We measured the absorbed dose and the area dose using an ionization chamber type of area dose product (DAP) meter and measured the calibration factor in the X-ray examination. In the indirect dose measurement method, the detector was installed in the radiation part of the X-ray equipment, and the measured value was calculated as the dose at the exposure part. The instrument used to calculate the calibration factor was an X-ray equipment (DK-550R / F, DongKang Medical Co., Ltd., Seoul, Korea). The calibration method for the calibration factor was to connect the DAP meter (PD-8100, Toreck Co. Ltd., Japan) to the calibration dosimeter tube voltage of 70 kV, tube current of 500 mA, 0.158 sec.
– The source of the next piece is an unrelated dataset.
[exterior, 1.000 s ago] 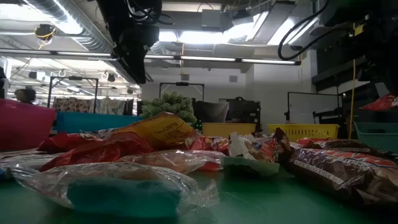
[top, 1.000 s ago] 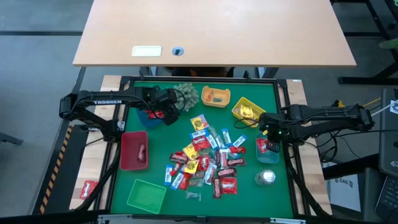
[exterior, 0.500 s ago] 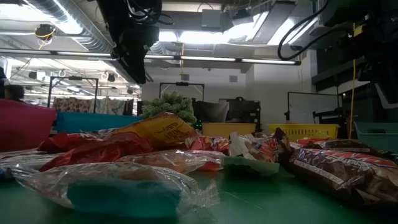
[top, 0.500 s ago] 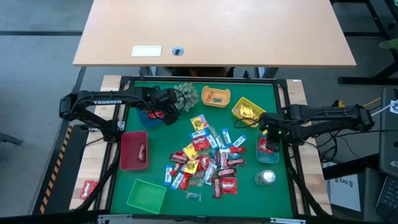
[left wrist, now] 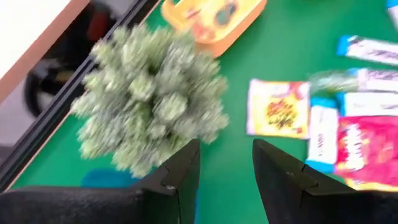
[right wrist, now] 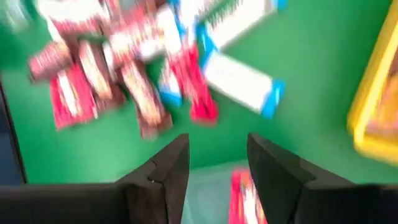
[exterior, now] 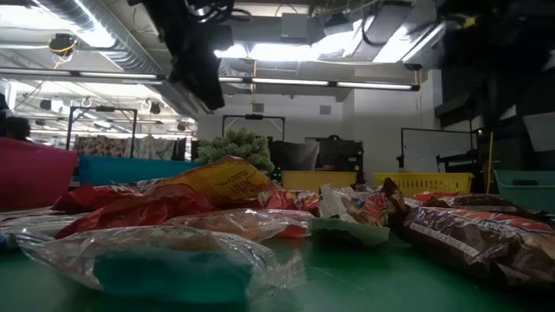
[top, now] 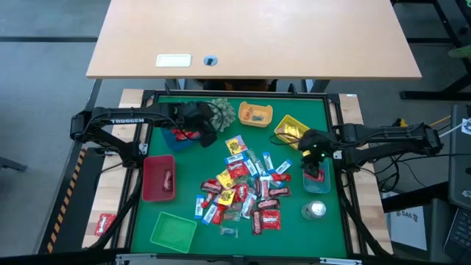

The reference dosimeter used a semiconductor (DOSIMAX plus A, Scanditronix, $Wellh{\ddot{o}}fer$, Germany). After installing the DAP meter on the front of the multi-collimator of the ionization chamber, the calibration factor of the dosimeter was obtained using the reference dosimeter for accurate dose measurement. Experimental exposure values and values from the calibration dosimeter were calculated by multiplying each calibration factor. The calibration factor was calculated as 1.045. In order to calculate the calibration coefficient according to the tube voltage in the ionization type DAP dosimeter, the absorbed dose and the area dose were calculated and the calibration factor was calculated. The corrective area dose was calculated by calculating the calibration factor of the DAP meter.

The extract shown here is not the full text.